**What is expected:** From the first line to the last, copy the data exactly.

== == ==

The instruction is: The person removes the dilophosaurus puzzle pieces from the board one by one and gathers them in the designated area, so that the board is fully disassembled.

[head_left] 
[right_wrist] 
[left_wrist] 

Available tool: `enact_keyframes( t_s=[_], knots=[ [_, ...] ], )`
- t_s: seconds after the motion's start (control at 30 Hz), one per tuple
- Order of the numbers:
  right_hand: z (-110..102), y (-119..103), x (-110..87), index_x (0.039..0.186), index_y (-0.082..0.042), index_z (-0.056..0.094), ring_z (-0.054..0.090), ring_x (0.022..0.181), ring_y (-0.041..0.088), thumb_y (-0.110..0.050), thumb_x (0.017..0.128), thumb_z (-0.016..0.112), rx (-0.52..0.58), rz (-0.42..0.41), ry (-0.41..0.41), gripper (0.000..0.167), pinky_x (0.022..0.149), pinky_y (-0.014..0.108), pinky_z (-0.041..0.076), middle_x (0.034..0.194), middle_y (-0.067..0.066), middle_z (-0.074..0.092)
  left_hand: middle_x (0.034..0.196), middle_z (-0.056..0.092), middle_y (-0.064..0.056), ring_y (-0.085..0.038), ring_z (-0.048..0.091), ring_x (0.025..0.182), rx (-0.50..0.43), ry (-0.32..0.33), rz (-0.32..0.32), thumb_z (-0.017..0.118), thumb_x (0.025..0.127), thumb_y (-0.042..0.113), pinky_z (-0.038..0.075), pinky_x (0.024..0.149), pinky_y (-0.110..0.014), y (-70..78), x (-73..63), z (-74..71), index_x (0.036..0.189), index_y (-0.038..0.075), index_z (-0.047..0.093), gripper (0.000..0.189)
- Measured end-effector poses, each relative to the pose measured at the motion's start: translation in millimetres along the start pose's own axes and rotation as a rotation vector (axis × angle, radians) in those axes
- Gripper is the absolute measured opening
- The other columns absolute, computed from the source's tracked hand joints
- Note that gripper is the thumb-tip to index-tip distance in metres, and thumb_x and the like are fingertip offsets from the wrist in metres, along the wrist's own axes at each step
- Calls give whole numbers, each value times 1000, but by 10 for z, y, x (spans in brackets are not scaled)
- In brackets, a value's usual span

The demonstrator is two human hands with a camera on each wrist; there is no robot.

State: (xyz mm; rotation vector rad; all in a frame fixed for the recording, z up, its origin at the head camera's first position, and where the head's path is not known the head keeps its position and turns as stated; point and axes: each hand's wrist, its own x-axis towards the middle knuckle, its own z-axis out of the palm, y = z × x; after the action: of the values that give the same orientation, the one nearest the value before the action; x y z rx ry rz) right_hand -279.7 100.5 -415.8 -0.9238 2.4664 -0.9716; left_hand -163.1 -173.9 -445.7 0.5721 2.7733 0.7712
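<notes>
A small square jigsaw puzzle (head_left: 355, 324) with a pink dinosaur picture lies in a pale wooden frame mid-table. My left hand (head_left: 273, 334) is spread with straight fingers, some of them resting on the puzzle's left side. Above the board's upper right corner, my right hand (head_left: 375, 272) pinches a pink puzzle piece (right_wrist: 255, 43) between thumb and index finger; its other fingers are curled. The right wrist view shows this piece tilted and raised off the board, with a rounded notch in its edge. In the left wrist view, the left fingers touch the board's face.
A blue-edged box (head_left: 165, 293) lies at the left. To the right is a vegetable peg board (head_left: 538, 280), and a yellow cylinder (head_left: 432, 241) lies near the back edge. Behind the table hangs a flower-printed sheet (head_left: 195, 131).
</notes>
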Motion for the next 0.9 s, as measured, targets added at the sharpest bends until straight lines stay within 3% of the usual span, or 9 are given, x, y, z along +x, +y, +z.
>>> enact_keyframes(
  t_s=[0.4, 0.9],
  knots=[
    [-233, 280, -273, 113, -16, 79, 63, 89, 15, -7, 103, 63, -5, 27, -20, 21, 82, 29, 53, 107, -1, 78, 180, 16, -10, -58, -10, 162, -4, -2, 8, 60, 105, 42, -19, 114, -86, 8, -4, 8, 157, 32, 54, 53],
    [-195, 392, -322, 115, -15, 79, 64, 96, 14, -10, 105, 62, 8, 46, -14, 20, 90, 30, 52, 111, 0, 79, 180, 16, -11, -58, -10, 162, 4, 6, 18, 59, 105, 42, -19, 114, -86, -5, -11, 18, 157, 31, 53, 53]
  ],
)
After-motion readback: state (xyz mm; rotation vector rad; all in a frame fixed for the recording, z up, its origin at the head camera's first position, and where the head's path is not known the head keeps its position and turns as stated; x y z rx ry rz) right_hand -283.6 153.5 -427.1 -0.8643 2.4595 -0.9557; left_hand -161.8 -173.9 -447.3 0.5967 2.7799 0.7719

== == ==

**Result of the exercise:**
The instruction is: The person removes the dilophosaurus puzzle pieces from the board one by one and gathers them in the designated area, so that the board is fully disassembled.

[head_left] 
[right_wrist] 
[left_wrist] 

Available tool: `enact_keyframes( t_s=[_], knots=[ [_, ...] ], )`
- t_s: seconds after the motion's start (control at 30 Hz), one per tuple
- Order of the numbers:
  right_hand: z (-110..102), y (-119..103), x (-110..87), index_x (0.039..0.186), index_y (-0.082..0.042), index_z (-0.056..0.094), ring_z (-0.054..0.090), ring_x (0.022..0.181), ring_y (-0.041..0.088), thumb_y (-0.110..0.050), thumb_x (0.017..0.128), thumb_z (-0.016..0.112), rx (-0.52..0.58), rz (-0.42..0.41), ry (-0.41..0.41), gripper (0.000..0.167), pinky_x (0.022..0.149), pinky_y (-0.014..0.108), pinky_z (-0.041..0.076), middle_x (0.034..0.194), middle_y (-0.067..0.066), middle_z (-0.074..0.092)
  left_hand: middle_x (0.034..0.196), middle_z (-0.056..0.092), middle_y (-0.064..0.056), ring_y (-0.085..0.038), ring_z (-0.048..0.091), ring_x (0.025..0.182), rx (-0.50..0.43), ry (-0.32..0.33), rz (-0.32..0.32), thumb_z (-0.017..0.118), thumb_x (0.025..0.127), thumb_y (-0.042..0.113), pinky_z (-0.038..0.075), pinky_x (0.024..0.149), pinky_y (-0.110..0.014), y (-70..78), x (-73..63), z (-74..71), index_x (0.036..0.189), index_y (-0.038..0.075), index_z (-0.047..0.093), gripper (0.000..0.189)
- Measured end-effector poses, each relative to the pose measured at the motion's start: translation in millimetres along the start pose's own axes and rotation as a rotation vector (axis × angle, radians) in those axes
- Gripper is the absolute measured opening
- The other columns absolute, computed from the source's tracked hand joints
- Note that gripper is the thumb-tip to index-tip distance in metres, and thumb_x and the like are fingertip offsets from the wrist in metres, along the wrist's own axes at each step
- Calls give whole numbers, each value times 1000, but by 10 for z, y, x (spans in brackets are not scaled)
- In brackets, a value's usual span

The demonstrator is two human hands with a camera on each wrist; there is no robot.

State: (xyz mm; rotation vector rad; all in a frame fixed for the recording, z up, its origin at the head camera's first position, and where the head's path is not known the head keeps its position and turns as stated; point and axes: each hand's wrist, its own x-axis towards the middle knuckle, its own z-axis out of the palm, y = z × x; after the action: of the values that give the same orientation, the one nearest the value before the action; x y z rx ry rz) right_hand -279.7 100.5 -415.8 -0.9238 2.4664 -0.9716; left_hand -163.1 -173.9 -445.7 0.5721 2.7733 0.7712
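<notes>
A small square jigsaw puzzle (head_left: 355, 324) with a pink dinosaur picture lies in a pale wooden frame mid-table. My left hand (head_left: 273, 334) is spread with straight fingers, some of them resting on the puzzle's left side. Above the board's upper right corner, my right hand (head_left: 375, 272) pinches a pink puzzle piece (right_wrist: 255, 43) between thumb and index finger; its other fingers are curled. The right wrist view shows this piece tilted and raised off the board, with a rounded notch in its edge. In the left wrist view, the left fingers touch the board's face.
A blue-edged box (head_left: 165, 293) lies at the left. To the right is a vegetable peg board (head_left: 538, 280), and a yellow cylinder (head_left: 432, 241) lies near the back edge. Behind the table hangs a flower-printed sheet (head_left: 195, 131).
</notes>
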Motion for the next 0.9 s, as measured, targets added at the sharpest bends until straight lines stay within 3% of the usual span, or 9 are given, x, y, z along +x, +y, +z.
>>> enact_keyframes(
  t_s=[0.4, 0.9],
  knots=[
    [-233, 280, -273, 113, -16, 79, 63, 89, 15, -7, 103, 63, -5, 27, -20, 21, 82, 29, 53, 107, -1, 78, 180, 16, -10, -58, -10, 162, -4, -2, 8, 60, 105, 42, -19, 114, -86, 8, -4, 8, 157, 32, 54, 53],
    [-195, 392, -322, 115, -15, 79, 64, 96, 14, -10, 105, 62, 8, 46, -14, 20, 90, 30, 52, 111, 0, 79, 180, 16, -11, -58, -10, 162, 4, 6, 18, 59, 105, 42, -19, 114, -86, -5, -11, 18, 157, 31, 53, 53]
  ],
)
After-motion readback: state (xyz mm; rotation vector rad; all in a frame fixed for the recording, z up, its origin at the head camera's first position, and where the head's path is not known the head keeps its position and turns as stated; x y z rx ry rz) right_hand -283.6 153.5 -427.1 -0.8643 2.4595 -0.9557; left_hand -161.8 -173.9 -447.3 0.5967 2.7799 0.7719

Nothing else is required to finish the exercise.